Bravo to the boys in red for capturing the championship crown at the World Junior Hockey championships, but one wonders if the intense focus and pride of the Canadian nation should be so feverishly reliant on the athletic prowess of kids barely twenty.
Canada lives and breathes and practically chokes on all things that are hockey, and I'll grant you that the Olympics, majestic as they are, historically so, are worthy of a bit (just a bit) of chest-thumping blather, but I'm a bit hesitant to get so caught up in a tournament that, at its best, should be viewed as a training ground for most of these kids who are still aiming to be pros.
One could scan American websites in vain for even a scant mention of the tournament, but the on-ice exploits of the young Canadian lads dominated the front page of almost every homegrown paper that's worth a faint click. Not to mention the endless updates and highlights on tsn.ca.

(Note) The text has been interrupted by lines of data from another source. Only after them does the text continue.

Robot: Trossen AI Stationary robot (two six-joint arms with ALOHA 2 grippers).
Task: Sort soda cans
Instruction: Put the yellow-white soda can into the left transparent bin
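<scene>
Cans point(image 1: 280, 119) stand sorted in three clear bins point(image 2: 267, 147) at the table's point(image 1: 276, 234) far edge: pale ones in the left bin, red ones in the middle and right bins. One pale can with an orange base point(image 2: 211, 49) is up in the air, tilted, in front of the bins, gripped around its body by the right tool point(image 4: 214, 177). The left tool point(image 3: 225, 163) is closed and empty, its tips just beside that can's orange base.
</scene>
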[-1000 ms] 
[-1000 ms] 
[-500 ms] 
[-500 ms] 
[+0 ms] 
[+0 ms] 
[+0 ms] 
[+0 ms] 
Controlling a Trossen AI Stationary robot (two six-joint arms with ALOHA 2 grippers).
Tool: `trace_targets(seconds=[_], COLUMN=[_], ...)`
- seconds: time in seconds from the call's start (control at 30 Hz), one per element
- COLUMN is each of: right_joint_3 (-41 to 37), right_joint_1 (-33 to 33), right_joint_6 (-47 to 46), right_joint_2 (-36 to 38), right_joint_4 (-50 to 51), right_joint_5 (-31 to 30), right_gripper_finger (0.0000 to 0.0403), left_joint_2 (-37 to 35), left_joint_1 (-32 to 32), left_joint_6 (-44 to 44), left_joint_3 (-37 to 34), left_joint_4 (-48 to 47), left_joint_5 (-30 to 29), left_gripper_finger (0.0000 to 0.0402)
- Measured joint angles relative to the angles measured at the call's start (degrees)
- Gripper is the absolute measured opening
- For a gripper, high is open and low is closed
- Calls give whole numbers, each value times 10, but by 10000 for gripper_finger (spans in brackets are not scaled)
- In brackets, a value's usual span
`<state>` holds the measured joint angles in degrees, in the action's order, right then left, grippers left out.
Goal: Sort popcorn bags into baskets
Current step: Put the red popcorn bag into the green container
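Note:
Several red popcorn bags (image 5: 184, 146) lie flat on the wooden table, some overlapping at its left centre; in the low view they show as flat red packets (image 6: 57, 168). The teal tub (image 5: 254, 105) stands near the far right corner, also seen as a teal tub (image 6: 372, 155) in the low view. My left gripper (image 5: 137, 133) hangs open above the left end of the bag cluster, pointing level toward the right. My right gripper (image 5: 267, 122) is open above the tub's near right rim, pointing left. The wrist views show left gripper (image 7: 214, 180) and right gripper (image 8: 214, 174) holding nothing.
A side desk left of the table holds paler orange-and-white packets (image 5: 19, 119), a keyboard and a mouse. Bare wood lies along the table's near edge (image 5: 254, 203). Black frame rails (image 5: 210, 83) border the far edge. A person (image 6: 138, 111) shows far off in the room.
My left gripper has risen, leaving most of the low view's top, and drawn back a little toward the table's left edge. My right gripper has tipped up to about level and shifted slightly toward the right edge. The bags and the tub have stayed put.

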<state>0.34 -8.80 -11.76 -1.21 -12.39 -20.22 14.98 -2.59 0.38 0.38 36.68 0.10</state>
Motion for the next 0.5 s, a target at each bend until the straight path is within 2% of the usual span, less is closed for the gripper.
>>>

I think things reached a ridiculous nadir when a recent segment on Max Domi (the son of former Maple Leaf thug and pug and all-around grand entertainer Tie Domi) focused for half of its length on why he had decided to stick out his tongue after every goal that he scored. (As Richard Moll as 'Bull the bailiff' on NIGHT COURT said so eloquently: "Oooooookay.")
Canadians don't often get to see themselves in heroic form on the screens we now so steadily stare at. Almost nobody watches Canadian films; Canadian dramas on TV have not historically been all that great; our comedy, it's good, but that's pretty much just a goofy version of ourselves. Our national literature paints a suitably complex and grim and humourous tint of our character, but reading's an individual act (and not many folks even read all that much anymore.) Canadians need something communal to observe in shiny digital form, an elevation of spirit that approaches the gods. Hockey gives us that. And if our aspirations to (humble) godhood require the benediction of teenage boys on black skates, so be it. We'll go where we can ascend.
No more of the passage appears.